Introduction

ISIS’ ability to build and maintain a large online community that disseminates propaganda and garners support continues to give their message global reach. Although these communities contain trained media cadre, recent literature suggests that large numbers of “unaffiliated sympathizers” who simply re-tweet or re-post propaganda explain ISIS’ unprecedented online success. Tailored methodologies to detect and study these online extremist communities (OEC) could help provide the understanding needed to craft effective counter-narratives, however continued development of these methods will require collaboration between methodologists and regional experts. This tutorial will enable a researcher to detect an OEC embedded in a large online social network through supervised machine learning methods. A more detailed explanation of the methods presented here as well as illustrative intelligence extractions are provided in the following works:

Problem Statement

In general terms, this methodology is designed to detect large online extremist communities given a handful of examples. In previous work we have used many different sampling strategies, but find that snowball sampling known members’ following ties typically returns usefull results. Snowball sampling is a non-random sampling technique where a set of individuals is chosen as “seed agents.” The k most frequent accounts followed by each seed agent are taken as members of the sample. This technique can be iterated in steps. For example, in a two-hop snowball sample of users’ following ties we would take the union of our seed agents’ following ties to define the seed agents for hop 2. Although this technique is not random and prone to bias, it is often used when trying to sample hidden populations. It is also worth noting that it tends to return very large, noisy data sets due to users simultaneous membership in many online communities.

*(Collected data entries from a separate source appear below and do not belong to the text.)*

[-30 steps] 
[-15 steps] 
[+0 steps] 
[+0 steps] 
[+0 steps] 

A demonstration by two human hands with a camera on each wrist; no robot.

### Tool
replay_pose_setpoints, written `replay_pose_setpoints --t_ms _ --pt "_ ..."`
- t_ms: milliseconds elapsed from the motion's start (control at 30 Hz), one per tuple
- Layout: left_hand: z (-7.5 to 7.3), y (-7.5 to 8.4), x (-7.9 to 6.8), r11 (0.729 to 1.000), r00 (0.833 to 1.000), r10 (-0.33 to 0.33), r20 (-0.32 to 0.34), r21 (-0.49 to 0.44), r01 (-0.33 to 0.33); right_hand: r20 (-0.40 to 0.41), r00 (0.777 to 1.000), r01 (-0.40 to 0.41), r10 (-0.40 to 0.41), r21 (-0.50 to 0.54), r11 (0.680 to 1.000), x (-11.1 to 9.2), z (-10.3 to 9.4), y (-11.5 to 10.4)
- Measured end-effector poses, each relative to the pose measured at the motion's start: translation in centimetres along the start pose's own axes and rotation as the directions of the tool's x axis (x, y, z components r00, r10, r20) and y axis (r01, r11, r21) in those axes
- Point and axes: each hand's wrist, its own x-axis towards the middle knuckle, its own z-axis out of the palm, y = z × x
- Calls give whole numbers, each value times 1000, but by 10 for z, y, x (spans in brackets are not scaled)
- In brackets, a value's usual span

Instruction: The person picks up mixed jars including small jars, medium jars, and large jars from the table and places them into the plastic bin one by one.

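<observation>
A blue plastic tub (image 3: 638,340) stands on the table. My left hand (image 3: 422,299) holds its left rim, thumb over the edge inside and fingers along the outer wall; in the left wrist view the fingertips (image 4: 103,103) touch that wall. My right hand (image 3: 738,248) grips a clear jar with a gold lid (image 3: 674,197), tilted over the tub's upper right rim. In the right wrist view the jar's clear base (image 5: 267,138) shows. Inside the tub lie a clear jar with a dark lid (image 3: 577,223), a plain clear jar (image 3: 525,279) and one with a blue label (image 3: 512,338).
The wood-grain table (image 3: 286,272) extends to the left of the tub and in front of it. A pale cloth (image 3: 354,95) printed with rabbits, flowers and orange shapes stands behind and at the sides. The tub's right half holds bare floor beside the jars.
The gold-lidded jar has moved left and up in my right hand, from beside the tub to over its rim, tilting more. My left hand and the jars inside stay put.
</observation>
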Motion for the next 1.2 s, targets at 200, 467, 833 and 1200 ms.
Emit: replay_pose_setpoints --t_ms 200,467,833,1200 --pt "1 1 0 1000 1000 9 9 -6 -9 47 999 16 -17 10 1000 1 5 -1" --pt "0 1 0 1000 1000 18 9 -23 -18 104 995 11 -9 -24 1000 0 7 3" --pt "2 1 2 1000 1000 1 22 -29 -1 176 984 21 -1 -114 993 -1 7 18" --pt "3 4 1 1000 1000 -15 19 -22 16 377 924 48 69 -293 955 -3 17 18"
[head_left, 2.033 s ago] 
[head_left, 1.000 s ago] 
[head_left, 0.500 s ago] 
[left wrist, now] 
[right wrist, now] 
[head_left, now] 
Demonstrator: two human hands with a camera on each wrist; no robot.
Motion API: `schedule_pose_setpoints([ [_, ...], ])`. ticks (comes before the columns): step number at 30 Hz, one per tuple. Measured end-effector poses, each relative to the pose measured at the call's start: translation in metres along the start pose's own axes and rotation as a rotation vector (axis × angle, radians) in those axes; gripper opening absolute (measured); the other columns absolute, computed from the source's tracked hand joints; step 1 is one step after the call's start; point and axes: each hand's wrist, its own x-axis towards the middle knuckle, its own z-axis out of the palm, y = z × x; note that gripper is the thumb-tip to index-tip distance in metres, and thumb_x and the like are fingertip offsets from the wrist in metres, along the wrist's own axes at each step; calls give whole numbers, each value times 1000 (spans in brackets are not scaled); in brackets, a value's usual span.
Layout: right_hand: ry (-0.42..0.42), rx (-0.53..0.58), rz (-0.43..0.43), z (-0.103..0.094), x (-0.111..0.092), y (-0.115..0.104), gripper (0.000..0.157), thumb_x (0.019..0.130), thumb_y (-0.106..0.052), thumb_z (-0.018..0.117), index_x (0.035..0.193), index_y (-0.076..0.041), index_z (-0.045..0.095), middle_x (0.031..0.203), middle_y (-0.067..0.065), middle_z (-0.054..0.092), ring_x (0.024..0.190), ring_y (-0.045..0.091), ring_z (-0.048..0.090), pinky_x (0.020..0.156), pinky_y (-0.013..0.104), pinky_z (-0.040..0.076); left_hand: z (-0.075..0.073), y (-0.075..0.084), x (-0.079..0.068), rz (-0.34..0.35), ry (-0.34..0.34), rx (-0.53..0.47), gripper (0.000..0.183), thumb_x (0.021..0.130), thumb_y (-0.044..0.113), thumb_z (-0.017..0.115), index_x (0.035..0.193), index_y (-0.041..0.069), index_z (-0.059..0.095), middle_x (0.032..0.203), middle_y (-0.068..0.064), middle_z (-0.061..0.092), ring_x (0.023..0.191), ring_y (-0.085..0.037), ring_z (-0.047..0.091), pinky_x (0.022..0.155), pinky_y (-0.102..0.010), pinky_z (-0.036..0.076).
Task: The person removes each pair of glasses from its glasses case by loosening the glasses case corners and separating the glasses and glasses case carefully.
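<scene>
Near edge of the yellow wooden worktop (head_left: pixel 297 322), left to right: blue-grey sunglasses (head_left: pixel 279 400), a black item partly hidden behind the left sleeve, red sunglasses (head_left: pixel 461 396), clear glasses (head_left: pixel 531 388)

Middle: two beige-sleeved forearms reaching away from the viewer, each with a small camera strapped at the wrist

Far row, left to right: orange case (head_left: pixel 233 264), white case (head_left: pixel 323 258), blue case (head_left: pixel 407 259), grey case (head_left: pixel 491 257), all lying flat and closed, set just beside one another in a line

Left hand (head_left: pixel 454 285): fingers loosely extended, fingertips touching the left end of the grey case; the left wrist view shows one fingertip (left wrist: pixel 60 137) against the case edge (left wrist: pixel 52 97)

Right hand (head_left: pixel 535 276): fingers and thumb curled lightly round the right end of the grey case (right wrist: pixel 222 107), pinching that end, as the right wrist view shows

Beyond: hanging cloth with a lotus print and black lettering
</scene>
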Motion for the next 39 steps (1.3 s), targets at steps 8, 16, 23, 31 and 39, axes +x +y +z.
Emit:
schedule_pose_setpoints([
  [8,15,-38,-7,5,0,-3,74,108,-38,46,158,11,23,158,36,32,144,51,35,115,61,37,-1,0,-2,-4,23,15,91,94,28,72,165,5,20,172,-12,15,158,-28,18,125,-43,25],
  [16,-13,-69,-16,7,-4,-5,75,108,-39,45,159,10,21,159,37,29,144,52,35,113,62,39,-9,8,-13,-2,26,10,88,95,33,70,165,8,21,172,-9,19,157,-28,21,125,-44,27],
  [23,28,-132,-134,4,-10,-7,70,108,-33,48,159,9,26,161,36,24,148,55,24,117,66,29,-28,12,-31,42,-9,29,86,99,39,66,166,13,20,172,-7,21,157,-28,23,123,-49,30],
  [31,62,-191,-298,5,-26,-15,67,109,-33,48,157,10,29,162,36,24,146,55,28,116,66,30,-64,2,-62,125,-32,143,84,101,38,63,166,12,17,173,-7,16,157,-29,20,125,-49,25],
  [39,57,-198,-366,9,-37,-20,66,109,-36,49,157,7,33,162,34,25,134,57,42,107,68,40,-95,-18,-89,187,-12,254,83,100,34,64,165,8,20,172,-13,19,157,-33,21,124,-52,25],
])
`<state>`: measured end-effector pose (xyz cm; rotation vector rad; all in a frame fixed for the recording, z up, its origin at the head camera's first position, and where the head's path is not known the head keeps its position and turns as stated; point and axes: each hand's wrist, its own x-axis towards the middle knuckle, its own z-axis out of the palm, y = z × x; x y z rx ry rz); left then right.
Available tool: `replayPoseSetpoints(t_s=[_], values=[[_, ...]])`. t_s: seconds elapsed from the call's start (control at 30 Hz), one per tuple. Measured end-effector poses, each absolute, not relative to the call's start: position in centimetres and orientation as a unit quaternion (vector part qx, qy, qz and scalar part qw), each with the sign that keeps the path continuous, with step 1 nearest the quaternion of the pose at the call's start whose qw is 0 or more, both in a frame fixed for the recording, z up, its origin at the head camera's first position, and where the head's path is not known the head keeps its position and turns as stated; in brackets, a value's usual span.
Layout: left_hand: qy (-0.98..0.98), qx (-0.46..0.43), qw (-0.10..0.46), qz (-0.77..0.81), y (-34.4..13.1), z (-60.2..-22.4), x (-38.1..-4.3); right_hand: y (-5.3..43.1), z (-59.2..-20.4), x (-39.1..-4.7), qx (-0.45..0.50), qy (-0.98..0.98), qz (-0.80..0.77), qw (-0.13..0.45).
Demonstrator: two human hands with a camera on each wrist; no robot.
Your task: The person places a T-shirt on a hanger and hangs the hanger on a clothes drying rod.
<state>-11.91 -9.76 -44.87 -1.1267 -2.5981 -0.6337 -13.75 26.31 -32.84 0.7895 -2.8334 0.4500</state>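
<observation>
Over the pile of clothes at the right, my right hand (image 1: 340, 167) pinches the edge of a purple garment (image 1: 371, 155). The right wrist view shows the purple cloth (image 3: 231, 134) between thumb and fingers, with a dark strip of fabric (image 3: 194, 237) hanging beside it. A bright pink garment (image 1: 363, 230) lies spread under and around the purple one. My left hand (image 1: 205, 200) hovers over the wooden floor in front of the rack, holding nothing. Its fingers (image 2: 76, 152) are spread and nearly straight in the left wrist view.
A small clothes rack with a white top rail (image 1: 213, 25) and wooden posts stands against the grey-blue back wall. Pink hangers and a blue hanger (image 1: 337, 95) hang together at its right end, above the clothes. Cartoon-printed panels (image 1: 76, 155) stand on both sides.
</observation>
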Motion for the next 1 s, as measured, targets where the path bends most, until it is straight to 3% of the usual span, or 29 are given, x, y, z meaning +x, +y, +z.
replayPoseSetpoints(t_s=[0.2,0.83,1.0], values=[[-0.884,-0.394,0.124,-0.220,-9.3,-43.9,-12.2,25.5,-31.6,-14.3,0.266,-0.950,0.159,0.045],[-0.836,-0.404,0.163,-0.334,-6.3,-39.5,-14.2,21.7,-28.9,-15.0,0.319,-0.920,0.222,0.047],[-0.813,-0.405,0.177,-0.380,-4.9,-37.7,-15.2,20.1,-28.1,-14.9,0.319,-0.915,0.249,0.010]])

For example in Benigni et. al (2016), a two-hop snowball sample of 5 known ISIS propagandist’s following ties yielded over 120,00 accounts. The majority of those accounts are not of interest, and standard network clustering techniques often to not identify extremist communities with adequate precision. Therefore we need to partition this set of users in two groups: OTGSC members, and non-members.

Overview

To accomplish this we will conduct our analysis in 4 phases. Due to time and computational constraints, we will assume both collection and initial feature space development to have taken place. I will explain our data sources and search techniques in the Data section. We find that discriminating between accounts that are highly central within our extremist community of interest and accounts that are globally central requires a classifier. Therefore, in Phase 1 we will remove accounts with anomalously high following and mention counts like celebrities, politicians, etc. In Phase II I will provide output from unsupervised methods yet to be published that can be used to rapidly develop a training set. More detail on these methods will be forthcomong in the near future. In Phase III we will train a classifier to detect our extremist community of interest, an in Phase IV we will explore this community using ORA.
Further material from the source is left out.